--- Task objective ---
Whenever a line of the data below holds the string "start", copy that line.

--- Stored data ---
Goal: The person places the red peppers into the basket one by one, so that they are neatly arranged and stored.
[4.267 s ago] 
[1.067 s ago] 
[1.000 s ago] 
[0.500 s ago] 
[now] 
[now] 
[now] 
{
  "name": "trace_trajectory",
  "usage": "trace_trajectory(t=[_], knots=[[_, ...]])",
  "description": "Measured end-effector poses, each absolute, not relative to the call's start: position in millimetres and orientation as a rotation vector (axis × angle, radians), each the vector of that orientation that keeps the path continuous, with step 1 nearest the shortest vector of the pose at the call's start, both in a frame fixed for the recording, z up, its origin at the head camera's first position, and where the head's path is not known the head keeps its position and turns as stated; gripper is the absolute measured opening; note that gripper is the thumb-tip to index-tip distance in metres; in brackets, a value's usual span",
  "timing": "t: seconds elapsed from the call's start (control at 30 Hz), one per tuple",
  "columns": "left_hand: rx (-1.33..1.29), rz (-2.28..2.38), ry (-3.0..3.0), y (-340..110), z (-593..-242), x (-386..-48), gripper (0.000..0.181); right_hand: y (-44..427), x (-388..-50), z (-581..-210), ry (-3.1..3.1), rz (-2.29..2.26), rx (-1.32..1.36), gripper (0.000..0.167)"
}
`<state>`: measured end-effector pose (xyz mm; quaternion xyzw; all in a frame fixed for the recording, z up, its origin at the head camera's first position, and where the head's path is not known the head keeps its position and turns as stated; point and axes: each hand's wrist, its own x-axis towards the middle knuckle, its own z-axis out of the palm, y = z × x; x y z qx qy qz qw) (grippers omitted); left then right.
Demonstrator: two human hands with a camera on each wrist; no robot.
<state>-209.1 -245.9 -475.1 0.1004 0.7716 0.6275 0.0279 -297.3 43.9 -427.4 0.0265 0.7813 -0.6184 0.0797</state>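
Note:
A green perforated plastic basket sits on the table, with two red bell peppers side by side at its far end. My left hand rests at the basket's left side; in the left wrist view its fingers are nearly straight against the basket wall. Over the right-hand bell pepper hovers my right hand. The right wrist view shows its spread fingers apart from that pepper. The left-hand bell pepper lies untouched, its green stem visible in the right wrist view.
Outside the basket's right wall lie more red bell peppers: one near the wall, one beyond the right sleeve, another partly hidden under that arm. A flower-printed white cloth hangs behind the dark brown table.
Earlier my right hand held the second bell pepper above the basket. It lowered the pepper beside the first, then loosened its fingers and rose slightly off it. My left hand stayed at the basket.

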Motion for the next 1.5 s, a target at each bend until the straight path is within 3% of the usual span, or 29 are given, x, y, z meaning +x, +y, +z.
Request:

--- Exercise output ---
  "description": "Measured end-effector poses, each absolute, not relative to the call's start: position in millimetres and orientation as a rotation vector (axis × angle, radians), each the vector of that orientation that keeps the path continuous, with step 1 nearest the shortest vector of the pose at the call's start, both in a frame fixed for the recording, z up, its origin at the head camera's first position, and where the head's path is not known the head keeps its position and turns as stated; gripper is the absolute measured opening; note that gripper is the thumb-tip to index-tip distance in metres; in brackets, a value's usual span",
  "timing": "t: seconds elapsed from the call's start (control at 30 Hz), one per tuple",

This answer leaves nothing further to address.